San Francisco Firebells – No. 26
- Catcher
- Born: August 17, 2003 (age 23)
- Bats: RightThrows: Right

WPBL debut
- 2026, for the San Francisco Firebells
- Stats at Baseball Reference

Teams
- San Francisco Firebells (2026–present);

= Alexia Jorge =

American baseball player (born 2003)

Alexia Jorge (born August 17, 2003) is an American professional baseball player. She is currently a catcher for the San Francisco Firebells of the Women's Pro Baseball League.

== Early life and education ==
Jorge grew up in Lyndhurst, New Jersey. She began playing baseball at age 3, following her older brother. She played for Lyndhurst Little League, as a pitcher shortstop, and catcher. She was the only girl on her Little League team.

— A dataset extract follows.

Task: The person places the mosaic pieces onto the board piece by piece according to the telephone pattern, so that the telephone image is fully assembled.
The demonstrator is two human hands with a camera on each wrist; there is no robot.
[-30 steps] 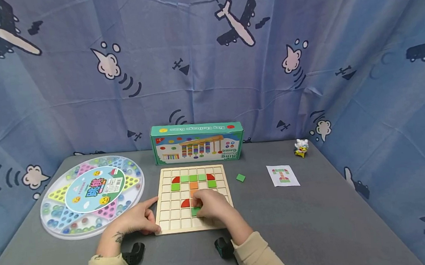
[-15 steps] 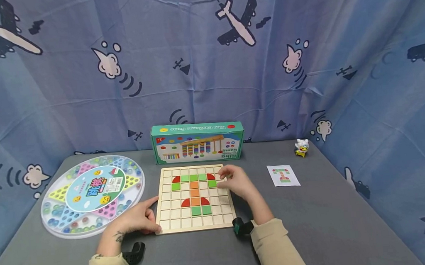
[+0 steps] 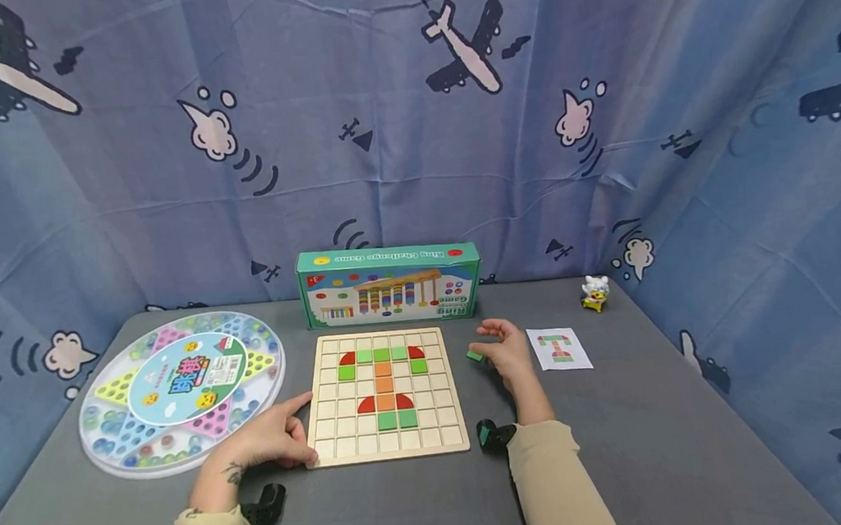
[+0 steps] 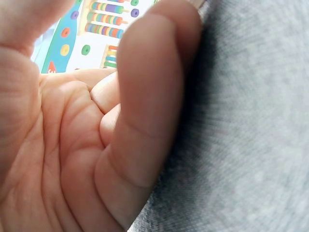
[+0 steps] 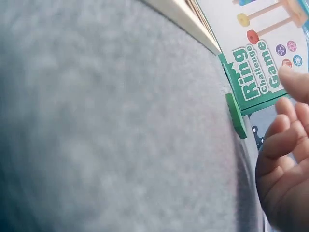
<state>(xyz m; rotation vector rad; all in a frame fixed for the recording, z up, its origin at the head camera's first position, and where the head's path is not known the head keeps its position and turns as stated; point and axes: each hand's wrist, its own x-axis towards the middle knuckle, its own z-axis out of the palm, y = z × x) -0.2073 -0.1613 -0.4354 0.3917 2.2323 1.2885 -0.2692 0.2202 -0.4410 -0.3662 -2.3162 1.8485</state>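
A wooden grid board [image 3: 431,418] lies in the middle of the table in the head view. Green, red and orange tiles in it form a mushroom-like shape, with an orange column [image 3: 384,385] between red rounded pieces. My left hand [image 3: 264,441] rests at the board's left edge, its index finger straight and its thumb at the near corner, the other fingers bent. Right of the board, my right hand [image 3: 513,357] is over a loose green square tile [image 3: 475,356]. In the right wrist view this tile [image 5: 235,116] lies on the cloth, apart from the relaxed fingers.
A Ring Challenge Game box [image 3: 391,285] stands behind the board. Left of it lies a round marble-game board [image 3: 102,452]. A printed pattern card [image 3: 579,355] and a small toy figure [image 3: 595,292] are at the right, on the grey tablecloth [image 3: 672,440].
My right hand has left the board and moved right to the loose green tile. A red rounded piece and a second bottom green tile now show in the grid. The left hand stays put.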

Despite being told she should play softball because she was a girl, Jorge wanted to play baseball. She was the first female athlete to play for Lyndhurst High School's varsity baseball team, where she played both pitcher and catcher.

She attended Saint Elizabeth University, where she was the first female baseball player at the school. At the time, she was one of only seven women who played college baseball. In 2022, she became the second woman to catch in a college baseball game. In 2024, she became the second woman to start as catcher in a college game.

== Professional career ==
As a 14-year-old, Jorge attended the Team USA girls' national baseball camp. She was the youngest player on the gold-medal-winning U.S. Baseball Women’s National Team at the 2019 COPABE Women’s Pan-American Championships. She also made the United States's 2026 Women’s Baseball World Cup roster for the Group Stage.

In 2025, she became the first woman to play in the Coastal Plain League, for the Holly Springs Salamanders.

In 2026, she was selected by the San Francisco Firebells 20th overall in the second round of the inaugural draft of the Women's Pro Baseball League.